==== Available data ====

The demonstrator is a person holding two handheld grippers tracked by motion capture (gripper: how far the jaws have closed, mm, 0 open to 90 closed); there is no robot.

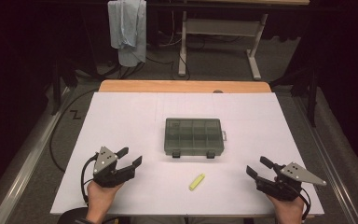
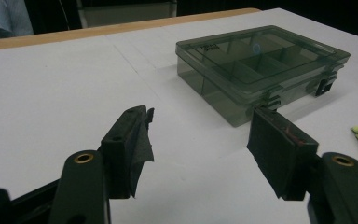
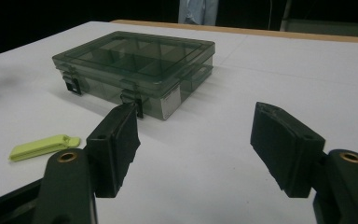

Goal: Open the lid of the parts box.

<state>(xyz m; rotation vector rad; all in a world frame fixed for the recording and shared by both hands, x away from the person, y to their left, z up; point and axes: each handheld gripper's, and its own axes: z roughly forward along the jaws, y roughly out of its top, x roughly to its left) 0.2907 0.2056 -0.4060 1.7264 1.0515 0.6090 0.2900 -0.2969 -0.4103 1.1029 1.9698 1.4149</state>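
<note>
Both grippers idle at start pose, left gripper at 8 o'clock and right gripper at 4, jaws apart and holding nothing, flanking the closed compartment box mid-mat with the lime clip at its 6, presumably for stowing.

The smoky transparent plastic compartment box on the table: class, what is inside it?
Through the closed lid of the smoky transparent plastic compartment box, only dividers and seemingly empty compartments show. The near compartments, behind the dark latches, cannot be checked fully.
</note>
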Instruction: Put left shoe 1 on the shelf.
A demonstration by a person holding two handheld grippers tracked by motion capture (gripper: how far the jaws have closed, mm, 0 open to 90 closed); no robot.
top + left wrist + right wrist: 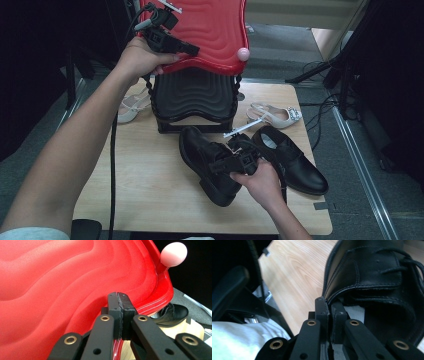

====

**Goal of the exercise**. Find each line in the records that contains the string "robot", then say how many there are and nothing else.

**Solution to the problem**. 2